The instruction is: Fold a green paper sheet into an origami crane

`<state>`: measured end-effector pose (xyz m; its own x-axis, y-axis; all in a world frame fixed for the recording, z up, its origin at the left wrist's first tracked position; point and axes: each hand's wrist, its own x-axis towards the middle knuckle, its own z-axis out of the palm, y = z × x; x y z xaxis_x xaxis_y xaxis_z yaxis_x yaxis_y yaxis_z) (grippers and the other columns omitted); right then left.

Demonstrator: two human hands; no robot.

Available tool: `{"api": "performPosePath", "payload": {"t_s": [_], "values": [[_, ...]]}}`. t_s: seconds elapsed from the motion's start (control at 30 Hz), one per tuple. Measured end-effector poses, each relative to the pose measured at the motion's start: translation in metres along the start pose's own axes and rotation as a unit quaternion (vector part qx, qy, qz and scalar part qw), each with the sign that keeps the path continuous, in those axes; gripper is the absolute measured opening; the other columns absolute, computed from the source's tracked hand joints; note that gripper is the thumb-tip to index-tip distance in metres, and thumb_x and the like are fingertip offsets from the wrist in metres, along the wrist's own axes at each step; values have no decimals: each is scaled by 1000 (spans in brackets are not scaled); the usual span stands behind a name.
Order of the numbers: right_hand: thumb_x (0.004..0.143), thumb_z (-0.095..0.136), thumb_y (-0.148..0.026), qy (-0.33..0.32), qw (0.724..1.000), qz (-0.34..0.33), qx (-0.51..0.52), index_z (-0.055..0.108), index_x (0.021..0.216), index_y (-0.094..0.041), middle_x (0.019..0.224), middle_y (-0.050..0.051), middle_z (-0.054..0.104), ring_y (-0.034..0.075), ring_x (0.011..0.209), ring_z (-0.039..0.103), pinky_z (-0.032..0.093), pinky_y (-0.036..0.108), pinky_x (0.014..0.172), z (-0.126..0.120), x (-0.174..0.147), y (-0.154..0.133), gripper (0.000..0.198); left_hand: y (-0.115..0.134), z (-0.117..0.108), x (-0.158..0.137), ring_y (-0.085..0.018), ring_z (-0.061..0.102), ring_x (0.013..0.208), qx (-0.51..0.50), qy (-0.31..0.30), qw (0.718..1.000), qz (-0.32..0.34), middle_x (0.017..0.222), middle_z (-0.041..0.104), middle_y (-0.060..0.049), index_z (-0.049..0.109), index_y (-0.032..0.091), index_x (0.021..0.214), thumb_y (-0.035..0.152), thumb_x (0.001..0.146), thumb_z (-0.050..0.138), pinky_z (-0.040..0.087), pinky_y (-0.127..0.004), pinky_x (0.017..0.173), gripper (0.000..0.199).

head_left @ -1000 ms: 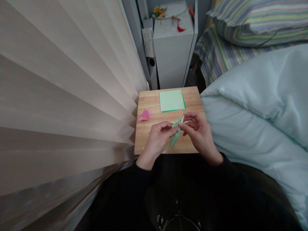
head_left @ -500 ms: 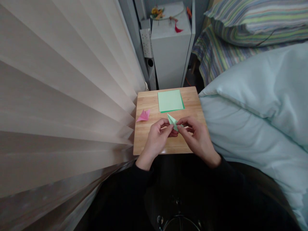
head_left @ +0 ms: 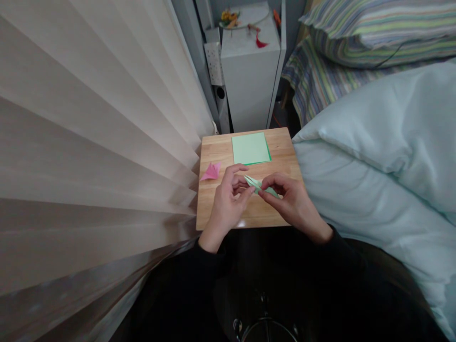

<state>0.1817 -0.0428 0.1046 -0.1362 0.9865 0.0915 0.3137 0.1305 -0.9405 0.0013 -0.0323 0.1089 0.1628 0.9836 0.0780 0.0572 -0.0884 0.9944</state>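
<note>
Between my hands, above the front half of a small wooden table [head_left: 210, 209], is a folded piece of light green origami paper [head_left: 253, 182] with narrow pointed layers at its left end. My left hand [head_left: 230, 197] has its thumb against the left part of the paper, its index finger lifted and the other fingers curled behind. My right hand [head_left: 287, 197] pinches the paper between thumb and index finger; part of the paper shows under that hand. A pink folded paper figure [head_left: 211, 171] lies to the left of my left hand.
Square green paper sheets [head_left: 251, 148] lie stacked at the table's back. A pleated curtain [head_left: 124, 142] borders the left side. To the right is a bed with a pale blue quilt [head_left: 356, 180]. Behind the table stands a white cabinet [head_left: 251, 85].
The green folded paper has turned from upright to a flatter slant, and its layers show at the tip. My left index finger has lifted away; my right hand has shifted slightly right.
</note>
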Motion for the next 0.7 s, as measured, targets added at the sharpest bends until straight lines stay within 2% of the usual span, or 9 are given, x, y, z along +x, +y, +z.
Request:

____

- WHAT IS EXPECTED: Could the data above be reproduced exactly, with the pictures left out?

- ANSWER BOX:
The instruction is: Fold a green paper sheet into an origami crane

`<state>`: measured end-effector pose (xyz m; its own x-axis, y-axis; all in a world frame fixed for the recording, z up, its origin at the left wrist's first tracked position; point and axes: each hand's wrist, its own x-axis towards the middle knuckle, its own z-axis out of the palm, y = z × x; x y z xaxis_x xaxis_y xaxis_z yaxis_x yaxis_y yaxis_z) (grippers and the other columns omitted); right then left.

Demonstrator: two human hands; no robot.

Available tool: `{"api": "performPosePath", "payload": {"t_s": [_], "values": [[_, ...]]}}`. t_s: seconds elapsed from the motion's start (control at 30 Hz), one per tuple. Measured end-effector poses, each relative to the pose measured at the motion's start: translation in metres along the start pose's own axes and rotation as a unit quaternion (vector part qx, qy, qz and scalar part qw), each with the sign that keeps the path continuous, in those axes; gripper is the absolute measured opening; the other columns absolute, computed from the source's tracked hand joints; note that gripper is the thumb-tip to index-tip distance in metres, and thumb_x and the like are fingertip offsets from the wrist in metres, along the wrist's own axes at each step; values have no decimals: each is scaled by 1000 (spans in brackets are not scaled); the usual span stands behind a name.
Order of the numbers: right_hand: thumb_x (0.004..0.143), thumb_z (-0.095..0.136), thumb_y (-0.148..0.026), qy (-0.33..0.32), qw (0.724..1.000), qz (-0.34..0.33), qx (-0.51..0.52), index_z (-0.055..0.108), index_x (0.021..0.216), index_y (-0.094..0.041), middle_x (0.019..0.224), middle_y (-0.050..0.051), middle_z (-0.054..0.104), ring_y (-0.034..0.075), ring_x (0.011..0.209), ring_z (-0.039..0.103), pinky_z (-0.032..0.093), pinky_y (-0.036..0.108), pinky_x (0.014..0.172), z (-0.126..0.120), x (-0.174..0.147), y (-0.154..0.133), gripper (0.000..0.198); left_hand: y (-0.115..0.134), z (-0.117..0.108), x (-0.158..0.137), ring_y (-0.085..0.018), ring_z (-0.061..0.102), ring_x (0.013..0.208), qx (-0.51..0.50), qy (-0.31..0.30), qw (0.718..1.000), qz (-0.32..0.34), middle_x (0.017..0.222), middle_z (-0.041..0.104), middle_y (-0.060..0.049), index_z (-0.049..0.109), index_y (-0.032..0.091), index_x (0.021..0.214), thumb_y (-0.035..0.152), thumb_x (0.001..0.146), thumb_z (-0.050..0.138), pinky_z (-0.040..0.087), pinky_y (-0.127..0.004), pinky_x (0.017..0.173), gripper (0.000..0.199).

head_left @ -1000 ms: 
head_left @ -500 ms: 
head_left @ +0 ms: 

<state>0.1817 -0.0428 0.1046 -0.1362 0.9865 0.0915 0.3137 0.1305 -0.9405 0.0013 -0.0323 0.1089 0.1628 0.9836 0.0780 0.0572 -0.0884 0.9944</state>
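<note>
Between my hands, above the front half of a small wooden table [head_left: 210, 209], is a folded piece of light green origami paper [head_left: 253, 182] with narrow pointed layers at its left end. My left hand [head_left: 230, 197] has its thumb against the left part of the paper, its index finger lifted and the other fingers curled behind. My right hand [head_left: 287, 197] pinches the paper between thumb and index finger; part of the paper shows under that hand. A pink folded paper figure [head_left: 211, 171] lies to the left of my left hand.
Square green paper sheets [head_left: 251, 148] lie stacked at the table's back. A pleated curtain [head_left: 124, 142] borders the left side. To the right is a bed with a pale blue quilt [head_left: 356, 180]. Behind the table stands a white cabinet [head_left: 251, 85].
The green folded paper has turned from upright to a flatter slant, and its layers show at the tip. My left index finger has lifted away; my right hand has shifted slightly right.
</note>
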Motion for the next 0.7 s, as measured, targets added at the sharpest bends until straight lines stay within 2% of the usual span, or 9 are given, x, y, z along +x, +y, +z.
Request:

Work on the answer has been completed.